- **How to complete this task**
Print the listing in its entirety and exactly, leaving out images.

- **Given information**
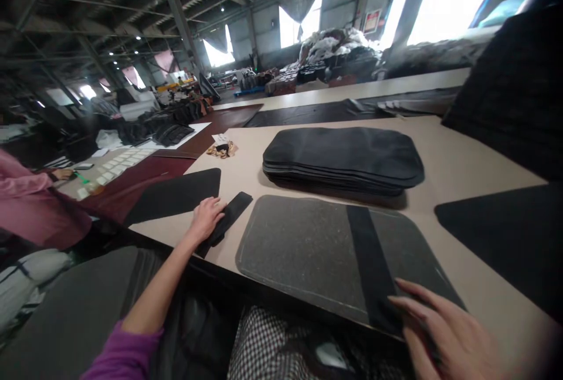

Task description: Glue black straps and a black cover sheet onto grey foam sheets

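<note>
A black stack [343, 154] blocks mid-table; bare tabletop [461, 175] flanks it.

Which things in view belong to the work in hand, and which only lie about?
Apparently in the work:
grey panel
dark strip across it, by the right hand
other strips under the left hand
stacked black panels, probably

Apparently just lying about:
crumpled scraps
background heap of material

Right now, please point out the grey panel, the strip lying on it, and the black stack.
Grey panel [308, 245], head view, bare surface.
Strip [373, 260], head view, its middle.
Black stack [343, 151], head view, top face.
</note>
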### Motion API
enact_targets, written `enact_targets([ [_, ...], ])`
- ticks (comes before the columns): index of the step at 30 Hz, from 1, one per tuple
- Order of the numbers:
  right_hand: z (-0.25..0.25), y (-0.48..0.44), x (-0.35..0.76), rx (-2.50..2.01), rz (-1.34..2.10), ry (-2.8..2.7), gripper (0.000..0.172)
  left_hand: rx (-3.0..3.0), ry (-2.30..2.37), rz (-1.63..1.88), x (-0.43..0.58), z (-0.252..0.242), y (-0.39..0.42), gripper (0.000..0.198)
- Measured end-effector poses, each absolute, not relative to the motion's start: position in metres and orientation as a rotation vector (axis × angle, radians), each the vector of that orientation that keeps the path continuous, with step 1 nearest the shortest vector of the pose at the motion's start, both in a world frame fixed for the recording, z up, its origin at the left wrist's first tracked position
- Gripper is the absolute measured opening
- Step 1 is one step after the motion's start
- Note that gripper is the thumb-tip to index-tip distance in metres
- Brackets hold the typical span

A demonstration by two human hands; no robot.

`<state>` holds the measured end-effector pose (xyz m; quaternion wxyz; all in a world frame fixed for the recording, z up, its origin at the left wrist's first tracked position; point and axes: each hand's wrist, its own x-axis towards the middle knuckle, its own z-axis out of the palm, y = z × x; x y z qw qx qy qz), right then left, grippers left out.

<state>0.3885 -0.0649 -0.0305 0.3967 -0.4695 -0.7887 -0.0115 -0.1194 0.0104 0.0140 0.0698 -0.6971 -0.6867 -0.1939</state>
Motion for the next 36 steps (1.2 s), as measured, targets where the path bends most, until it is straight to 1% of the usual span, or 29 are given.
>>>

- **Response below**
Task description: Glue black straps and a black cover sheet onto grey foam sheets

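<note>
A black stack [343, 154] blocks mid-table; bare tabletop [461, 175] flanks it.

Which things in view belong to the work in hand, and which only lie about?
Apparently in the work:
grey panel
dark strip across it, by the right hand
other strips under the left hand
stacked black panels, probably

Apparently just lying about:
crumpled scraps
background heap of material

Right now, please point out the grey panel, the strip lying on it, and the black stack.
Grey panel [308, 245], head view, bare surface.
Strip [373, 260], head view, its middle.
Black stack [343, 151], head view, top face.
</note>
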### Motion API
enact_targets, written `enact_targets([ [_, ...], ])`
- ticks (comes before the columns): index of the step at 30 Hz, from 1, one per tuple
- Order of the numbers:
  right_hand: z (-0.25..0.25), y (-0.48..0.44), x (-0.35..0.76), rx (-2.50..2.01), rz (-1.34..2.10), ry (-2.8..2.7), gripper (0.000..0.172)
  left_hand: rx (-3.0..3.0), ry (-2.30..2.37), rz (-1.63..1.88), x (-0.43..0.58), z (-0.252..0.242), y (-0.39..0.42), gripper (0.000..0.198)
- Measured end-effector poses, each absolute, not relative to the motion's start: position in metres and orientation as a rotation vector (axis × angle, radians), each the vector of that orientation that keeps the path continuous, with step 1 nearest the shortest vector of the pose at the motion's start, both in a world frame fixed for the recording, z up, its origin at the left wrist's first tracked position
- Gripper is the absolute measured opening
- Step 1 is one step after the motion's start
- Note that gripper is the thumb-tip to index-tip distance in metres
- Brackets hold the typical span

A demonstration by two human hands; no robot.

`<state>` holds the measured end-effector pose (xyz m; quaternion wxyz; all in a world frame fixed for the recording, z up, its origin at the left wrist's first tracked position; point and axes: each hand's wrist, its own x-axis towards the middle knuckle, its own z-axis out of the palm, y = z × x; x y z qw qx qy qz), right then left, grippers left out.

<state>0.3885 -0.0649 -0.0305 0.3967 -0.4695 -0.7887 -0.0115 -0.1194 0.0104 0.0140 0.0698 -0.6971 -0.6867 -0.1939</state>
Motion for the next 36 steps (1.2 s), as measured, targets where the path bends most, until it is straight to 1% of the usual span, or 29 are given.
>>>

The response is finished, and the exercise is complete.